Robert Gadsden McCaw | |
Order: | 51st |
Lieutenant Governor | |
Governor: | Andrew Gordon Magrath |
Term Start: | December 18, 1864 |
Term End: | May 25, 1865 |
Predecessor: | Plowden Weston |
Successor: | William Porter |
Birth Date: | 28 December 1821 |
Party: | Democratic |
Education: | University of Virginia |
Serviceyears: | 1861–1865 |
Rank: | Colonel |
Battles: | American Civil War |
Profession: | planter, soldier, politician |
Robert Gadsden McCaw (December 28, 1821 – November 24, 1870) was an American politician and slaveholder.
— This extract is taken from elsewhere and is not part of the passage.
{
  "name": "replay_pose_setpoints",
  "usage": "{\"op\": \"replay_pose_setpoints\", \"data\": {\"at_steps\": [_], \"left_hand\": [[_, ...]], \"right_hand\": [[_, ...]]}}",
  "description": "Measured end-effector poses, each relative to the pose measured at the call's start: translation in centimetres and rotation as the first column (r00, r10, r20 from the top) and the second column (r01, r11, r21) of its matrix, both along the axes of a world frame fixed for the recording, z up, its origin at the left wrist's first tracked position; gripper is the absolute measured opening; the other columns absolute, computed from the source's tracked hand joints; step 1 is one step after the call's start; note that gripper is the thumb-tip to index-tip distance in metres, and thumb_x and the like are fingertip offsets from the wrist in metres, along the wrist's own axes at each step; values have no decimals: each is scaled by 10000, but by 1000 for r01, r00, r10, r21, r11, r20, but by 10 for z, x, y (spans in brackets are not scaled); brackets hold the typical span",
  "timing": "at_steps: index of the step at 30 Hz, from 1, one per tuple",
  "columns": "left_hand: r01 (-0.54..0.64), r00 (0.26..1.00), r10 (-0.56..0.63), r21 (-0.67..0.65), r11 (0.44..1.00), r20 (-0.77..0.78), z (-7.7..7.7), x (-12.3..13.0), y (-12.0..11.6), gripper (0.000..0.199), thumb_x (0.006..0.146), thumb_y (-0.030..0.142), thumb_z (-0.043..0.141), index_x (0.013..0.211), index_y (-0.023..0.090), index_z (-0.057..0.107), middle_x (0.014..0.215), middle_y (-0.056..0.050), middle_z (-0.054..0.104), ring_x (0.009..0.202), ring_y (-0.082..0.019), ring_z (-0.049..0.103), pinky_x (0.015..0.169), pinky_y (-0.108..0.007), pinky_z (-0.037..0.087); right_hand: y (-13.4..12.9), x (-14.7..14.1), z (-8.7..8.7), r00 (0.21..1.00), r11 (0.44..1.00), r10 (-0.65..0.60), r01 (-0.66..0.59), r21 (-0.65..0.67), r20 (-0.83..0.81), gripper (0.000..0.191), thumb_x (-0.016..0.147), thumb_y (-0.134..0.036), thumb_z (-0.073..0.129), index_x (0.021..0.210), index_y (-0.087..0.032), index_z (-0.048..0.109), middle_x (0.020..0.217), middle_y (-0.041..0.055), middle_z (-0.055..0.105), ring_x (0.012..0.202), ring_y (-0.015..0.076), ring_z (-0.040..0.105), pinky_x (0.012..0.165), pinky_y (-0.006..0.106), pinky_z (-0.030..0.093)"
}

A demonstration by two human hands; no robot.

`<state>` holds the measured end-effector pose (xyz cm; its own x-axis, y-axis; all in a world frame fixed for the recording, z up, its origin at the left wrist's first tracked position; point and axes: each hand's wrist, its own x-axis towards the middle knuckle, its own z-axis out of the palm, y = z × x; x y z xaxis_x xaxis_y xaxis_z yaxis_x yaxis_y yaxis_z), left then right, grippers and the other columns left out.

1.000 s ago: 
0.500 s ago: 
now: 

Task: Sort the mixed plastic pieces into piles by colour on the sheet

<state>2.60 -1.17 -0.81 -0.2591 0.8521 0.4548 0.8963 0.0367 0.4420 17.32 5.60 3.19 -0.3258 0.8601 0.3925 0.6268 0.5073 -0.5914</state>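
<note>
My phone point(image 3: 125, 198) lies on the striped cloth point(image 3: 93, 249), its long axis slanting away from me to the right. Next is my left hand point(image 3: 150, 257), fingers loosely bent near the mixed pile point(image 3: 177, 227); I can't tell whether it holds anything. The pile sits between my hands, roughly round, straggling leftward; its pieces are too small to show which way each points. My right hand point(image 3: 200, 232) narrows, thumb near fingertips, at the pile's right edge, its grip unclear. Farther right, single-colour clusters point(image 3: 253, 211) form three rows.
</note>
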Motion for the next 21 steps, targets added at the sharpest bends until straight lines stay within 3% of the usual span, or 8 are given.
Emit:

A member of the Democratic Party, he served as the 51st Lieutenant Governor of South Carolina.[1] [2]
McCaw studied at the University of Virginia in Charlottesville before later holding approximately 135 slaves in York County, South Carolina.
McCaw served in the South Carolina House of Representatives[3] and two terms in the South Carolina Senate.[4] In 1864, McCaw was elected lieutenant governor, and he held the office until May 1865. After the Confederacy's defeat in the Civil War, South Carolina's governor, Andrew Gordon Magrath, was arrested and removed from office. McCaw did not succeed Magrath as governor because the United States government dissolved the state government of South Carolina, placing the state under the administration of the Second Military District.